Preferably, the suction catheter further comprises a filling channel extending along the axial direction of the suction catheter, and a balloon fixedly arranged at the distal end of the suction catheter and communicated with the filling channel, wherein the balloon has an open state and a folded state, and when the balloon is in the open state, the outer diameter of the balloon is larger than or equal to the inner diameter of the blood vessel. Through set up the sacculus on the suction catheter for thereby can carry out the shutoff to blood vessel low reaches when the sacculus is full and temporarily cut off the blood flow, avoid the thrombus to get into low reaches blood vessel and cause other positions thrombus.

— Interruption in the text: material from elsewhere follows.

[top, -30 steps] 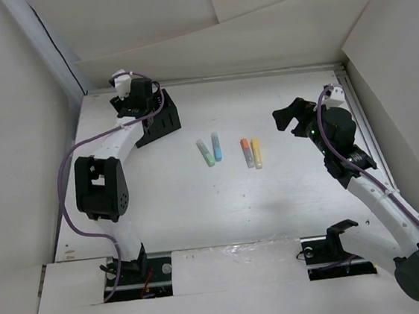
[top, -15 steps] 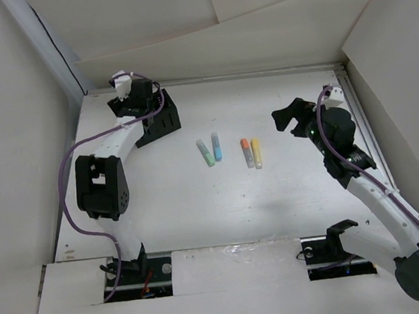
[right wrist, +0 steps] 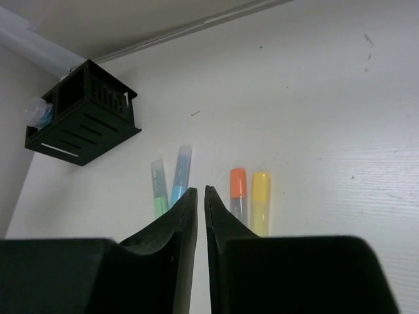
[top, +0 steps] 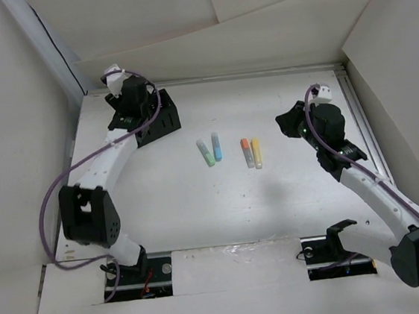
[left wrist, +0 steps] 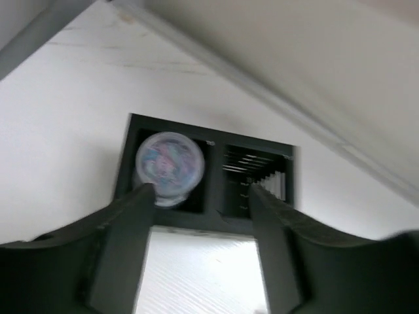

Further preferably, the balloon is located between two outlets of the guide wire channel.

The utility model discloses in, suction channel and seal wire channel separate each other and do not communicate to can avoid the interference of seal wire and other parts. Furthermore, the filling channel, the suction channel and the guide wire channel are respectively separated and not communicated, and the filling channel and the guide wire channel are respectively positioned at two sides of the suction channel, so that the functions of the channels are definite and convenient to distinguish, and the space can be reserved for the suction cavity channel to the maximum extent, thereby improving the suction efficiency.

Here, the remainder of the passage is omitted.